- _PROVIDED MATERIAL_:
%%

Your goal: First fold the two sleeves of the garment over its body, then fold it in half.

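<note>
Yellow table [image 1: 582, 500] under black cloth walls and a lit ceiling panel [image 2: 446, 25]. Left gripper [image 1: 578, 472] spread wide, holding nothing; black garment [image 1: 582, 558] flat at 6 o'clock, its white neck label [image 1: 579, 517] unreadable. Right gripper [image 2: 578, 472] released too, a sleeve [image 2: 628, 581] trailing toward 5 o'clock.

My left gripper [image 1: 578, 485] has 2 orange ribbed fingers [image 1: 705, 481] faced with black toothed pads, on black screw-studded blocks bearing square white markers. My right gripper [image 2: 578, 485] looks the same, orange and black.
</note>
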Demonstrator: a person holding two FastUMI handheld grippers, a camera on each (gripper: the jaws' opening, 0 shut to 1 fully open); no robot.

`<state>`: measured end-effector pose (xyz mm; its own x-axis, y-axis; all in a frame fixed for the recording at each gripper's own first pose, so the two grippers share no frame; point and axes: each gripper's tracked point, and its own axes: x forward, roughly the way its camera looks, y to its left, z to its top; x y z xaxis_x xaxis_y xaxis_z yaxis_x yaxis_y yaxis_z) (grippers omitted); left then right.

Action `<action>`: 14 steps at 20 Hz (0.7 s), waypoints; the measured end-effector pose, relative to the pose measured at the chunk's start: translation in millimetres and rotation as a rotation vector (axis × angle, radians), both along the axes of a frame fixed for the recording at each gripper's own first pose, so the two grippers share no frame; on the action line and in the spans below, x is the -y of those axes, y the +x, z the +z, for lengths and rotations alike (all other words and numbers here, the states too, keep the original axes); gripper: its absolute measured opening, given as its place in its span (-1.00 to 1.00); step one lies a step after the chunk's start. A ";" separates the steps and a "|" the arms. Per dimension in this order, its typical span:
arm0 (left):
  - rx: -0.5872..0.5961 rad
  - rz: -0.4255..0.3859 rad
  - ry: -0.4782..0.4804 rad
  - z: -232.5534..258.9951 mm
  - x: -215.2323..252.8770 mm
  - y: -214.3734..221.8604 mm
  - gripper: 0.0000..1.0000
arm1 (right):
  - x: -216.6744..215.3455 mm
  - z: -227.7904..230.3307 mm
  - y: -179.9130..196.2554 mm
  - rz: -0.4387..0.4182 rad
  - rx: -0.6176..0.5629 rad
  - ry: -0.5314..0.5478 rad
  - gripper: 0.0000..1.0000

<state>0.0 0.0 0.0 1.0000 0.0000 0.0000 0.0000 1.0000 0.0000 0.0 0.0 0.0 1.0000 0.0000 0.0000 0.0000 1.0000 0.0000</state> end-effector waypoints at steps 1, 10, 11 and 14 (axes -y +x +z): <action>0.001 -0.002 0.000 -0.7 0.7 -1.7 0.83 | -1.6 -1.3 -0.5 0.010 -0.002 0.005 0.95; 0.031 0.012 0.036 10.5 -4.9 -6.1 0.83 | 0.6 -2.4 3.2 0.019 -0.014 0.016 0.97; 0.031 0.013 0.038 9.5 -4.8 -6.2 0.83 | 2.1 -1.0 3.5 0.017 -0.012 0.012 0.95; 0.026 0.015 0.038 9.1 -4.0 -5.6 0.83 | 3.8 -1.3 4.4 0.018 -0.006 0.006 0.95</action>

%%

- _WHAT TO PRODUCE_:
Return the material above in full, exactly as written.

- _WRITTEN REPLY_:
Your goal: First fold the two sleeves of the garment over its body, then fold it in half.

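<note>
Yellow table [image 1: 582, 500] under black cloth walls and a lit ceiling panel [image 2: 446, 25]. Left gripper [image 1: 578, 472] spread wide, holding nothing; black garment [image 1: 582, 558] flat at 6 o'clock, its white neck label [image 1: 579, 517] unreadable. Right gripper [image 2: 578, 472] released too, a sleeve [image 2: 628, 581] trailing toward 5 o'clock.

My left gripper [image 1: 578, 485] has 2 orange ribbed fingers [image 1: 705, 481] faced with black toothed pads, on black screw-studded blocks bearing square white markers. My right gripper [image 2: 578, 485] looks the same, orange and black.
</note>
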Demonstrator: a person holding two FastUMI handheld grippers, a camera on each (gripper: the jaws' opening, 0 shut to 1 fully open); no robot.

`<state>`: measured end-effector pose (xyz mm; its own x-axis, y-axis; all in a frame fixed for the recording at each gripper's own first pose, so the two grippers share no frame; point and axes: each gripper's tracked point, and its own axes: x forward, roughly the way its camera looks, y to its left, z to its top; x y z xaxis_x xaxis_y xaxis_z yaxis_x yaxis_y yaxis_z) (grippers omitted); left then right.

Action `<action>`: 14 steps at 20 Hz (0.7 s), waypoints; the measured end-effector pose, relative to the pose measured at the chunk's start: translation in millimetres and rotation as a rotation vector (axis × angle, radians), both along the axes of a frame fixed for the recording at each gripper's own first pose, so the two grippers share no frame; on the action line and in the spans below, x is the -y of those axes, y the +x, z the +z, for lengths and rotations alike (all other words and numbers here, the states too, keep the original axes); gripper: its absolute measured opening, given as its place in its span (-1.00 to 1.00); step one lies a step after the chunk's start. A ";" separates the steps and a "|" the arms. Per dimension in this order, its typical span:
arm0 (left):
  - rx: -0.5872..0.5961 rad
  - rz: -0.4255..0.3859 rad
  - ry: -0.4782..0.4804 rad
  - z: -232.5534..258.9951 mm
  - x: -215.2323..252.8770 mm
  - y: -214.3734..221.8604 mm
  - gripper: 0.0000..1.0000
arm1 (right):
  - x: -216.6744..215.3455 mm
  - z: -227.7904..230.3307 mm
  - y: -179.9130..196.2554 mm
  - rz: -0.4387..0.4182 rad
  - rx: -0.6176..0.5629 rad
  - ry: -0.5314..0.5478 rad
  - gripper: 0.0000..1.0000

<state>0.0 0.0 0.0 1.0000 0.0000 0.0000 0.0000 1.0000 0.0000 0.0 0.0 0.0 1.0000 0.0000 0.0000 0.0000 1.0000 0.0000</state> end-effector waypoints at steps 1, 10, 11 and 14 (axes -y +x +z): <action>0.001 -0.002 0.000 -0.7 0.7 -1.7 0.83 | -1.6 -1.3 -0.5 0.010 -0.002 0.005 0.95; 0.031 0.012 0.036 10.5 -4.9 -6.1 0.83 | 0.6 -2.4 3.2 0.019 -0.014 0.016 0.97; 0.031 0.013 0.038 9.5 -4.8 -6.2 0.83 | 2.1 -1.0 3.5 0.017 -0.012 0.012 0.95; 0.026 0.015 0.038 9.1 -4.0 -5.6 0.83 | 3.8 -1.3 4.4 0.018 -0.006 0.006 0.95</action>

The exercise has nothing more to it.